They're one of ireland's oldest and most marginalized minorities but who are the irish travellers in the us.

A scene from the Murphy Village episode of My Big Fat Gypsy Wedding.

One of Ireland's oldest and most marginalized minorities but how much to do you know about Irish Travellers in America?

In Ireland, nearly everybody is aware of the existence of the Irish Travellers  — they’re one of Ireland’s oldest and most marginalized minority groups, known for their itinerant lifestyle, distinct dialects and oft-questioned traditions.

However, many people know that there are also communities of Irish Travellers in America.

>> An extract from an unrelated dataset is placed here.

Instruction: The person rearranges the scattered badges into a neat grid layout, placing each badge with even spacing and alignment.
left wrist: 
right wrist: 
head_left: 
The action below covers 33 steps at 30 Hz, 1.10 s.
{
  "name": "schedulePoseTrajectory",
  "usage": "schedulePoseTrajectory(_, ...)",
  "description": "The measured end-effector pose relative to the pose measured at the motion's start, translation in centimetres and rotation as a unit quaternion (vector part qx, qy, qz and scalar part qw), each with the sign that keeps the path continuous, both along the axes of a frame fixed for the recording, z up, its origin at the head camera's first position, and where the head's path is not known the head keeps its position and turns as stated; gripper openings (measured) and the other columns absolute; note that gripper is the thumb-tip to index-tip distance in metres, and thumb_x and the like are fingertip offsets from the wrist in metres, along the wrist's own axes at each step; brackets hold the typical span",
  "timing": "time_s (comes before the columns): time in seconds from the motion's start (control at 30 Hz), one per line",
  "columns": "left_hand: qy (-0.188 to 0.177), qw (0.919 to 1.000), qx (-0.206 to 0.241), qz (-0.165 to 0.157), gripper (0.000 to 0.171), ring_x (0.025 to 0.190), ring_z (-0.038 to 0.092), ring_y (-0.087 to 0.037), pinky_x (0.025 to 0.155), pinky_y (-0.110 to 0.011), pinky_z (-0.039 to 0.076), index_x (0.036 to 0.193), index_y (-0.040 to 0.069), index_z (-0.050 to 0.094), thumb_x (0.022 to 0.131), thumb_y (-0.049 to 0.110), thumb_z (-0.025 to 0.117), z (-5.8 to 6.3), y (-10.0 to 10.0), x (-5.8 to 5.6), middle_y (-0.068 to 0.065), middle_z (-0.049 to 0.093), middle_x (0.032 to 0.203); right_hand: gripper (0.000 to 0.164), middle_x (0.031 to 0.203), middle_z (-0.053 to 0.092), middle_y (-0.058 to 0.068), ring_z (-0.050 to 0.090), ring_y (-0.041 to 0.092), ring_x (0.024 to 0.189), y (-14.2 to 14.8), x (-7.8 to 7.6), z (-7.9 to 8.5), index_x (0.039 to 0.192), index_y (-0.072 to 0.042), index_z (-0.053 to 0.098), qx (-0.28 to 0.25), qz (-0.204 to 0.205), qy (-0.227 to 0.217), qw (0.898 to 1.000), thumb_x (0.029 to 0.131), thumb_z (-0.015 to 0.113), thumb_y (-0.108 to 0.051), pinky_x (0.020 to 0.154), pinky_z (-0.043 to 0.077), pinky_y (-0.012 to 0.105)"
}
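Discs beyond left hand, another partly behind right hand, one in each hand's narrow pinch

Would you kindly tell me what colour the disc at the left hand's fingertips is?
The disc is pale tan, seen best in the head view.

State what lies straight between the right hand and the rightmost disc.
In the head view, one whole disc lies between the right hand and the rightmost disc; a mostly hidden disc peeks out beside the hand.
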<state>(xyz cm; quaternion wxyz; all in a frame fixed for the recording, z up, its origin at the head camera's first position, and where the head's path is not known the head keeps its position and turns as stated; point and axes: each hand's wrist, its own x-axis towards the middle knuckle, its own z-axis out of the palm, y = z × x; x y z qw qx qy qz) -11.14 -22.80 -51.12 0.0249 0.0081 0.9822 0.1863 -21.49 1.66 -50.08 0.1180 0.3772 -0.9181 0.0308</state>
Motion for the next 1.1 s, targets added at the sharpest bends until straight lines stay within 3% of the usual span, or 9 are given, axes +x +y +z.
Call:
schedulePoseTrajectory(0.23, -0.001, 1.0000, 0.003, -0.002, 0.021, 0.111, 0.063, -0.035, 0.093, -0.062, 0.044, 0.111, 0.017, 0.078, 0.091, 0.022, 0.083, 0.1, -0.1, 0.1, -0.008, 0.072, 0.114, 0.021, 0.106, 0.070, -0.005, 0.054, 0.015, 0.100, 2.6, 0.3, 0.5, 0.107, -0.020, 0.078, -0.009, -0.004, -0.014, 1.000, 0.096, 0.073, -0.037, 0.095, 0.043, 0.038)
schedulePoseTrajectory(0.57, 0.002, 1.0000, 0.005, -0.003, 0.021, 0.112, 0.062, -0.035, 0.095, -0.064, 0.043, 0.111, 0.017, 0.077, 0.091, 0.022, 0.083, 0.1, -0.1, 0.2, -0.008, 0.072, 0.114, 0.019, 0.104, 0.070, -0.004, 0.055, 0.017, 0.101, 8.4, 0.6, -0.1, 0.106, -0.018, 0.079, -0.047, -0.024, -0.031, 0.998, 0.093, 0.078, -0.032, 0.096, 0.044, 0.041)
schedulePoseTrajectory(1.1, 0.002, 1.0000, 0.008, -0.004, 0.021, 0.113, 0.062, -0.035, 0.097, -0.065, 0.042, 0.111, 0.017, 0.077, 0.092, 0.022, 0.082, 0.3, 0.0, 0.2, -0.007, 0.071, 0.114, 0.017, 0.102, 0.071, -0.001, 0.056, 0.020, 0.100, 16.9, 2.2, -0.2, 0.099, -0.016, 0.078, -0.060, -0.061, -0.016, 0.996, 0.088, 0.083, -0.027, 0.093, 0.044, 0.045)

A few times each year, a headline will pop up about Irish Travellers in the US. Sometimes it’ll be from a local newspaper in South Carolina or Texas; on rarer occasions, such as the bust of a high-profile rhinoceros horn smuggling ring, it’ll be in Bloomberg Businessweek . Except for the occasional story expressing interest in the culture or history of the Travellers, the articles are typically from the crime section — detailing a theft or scam, or local concern that the Travellers have arrived in the area.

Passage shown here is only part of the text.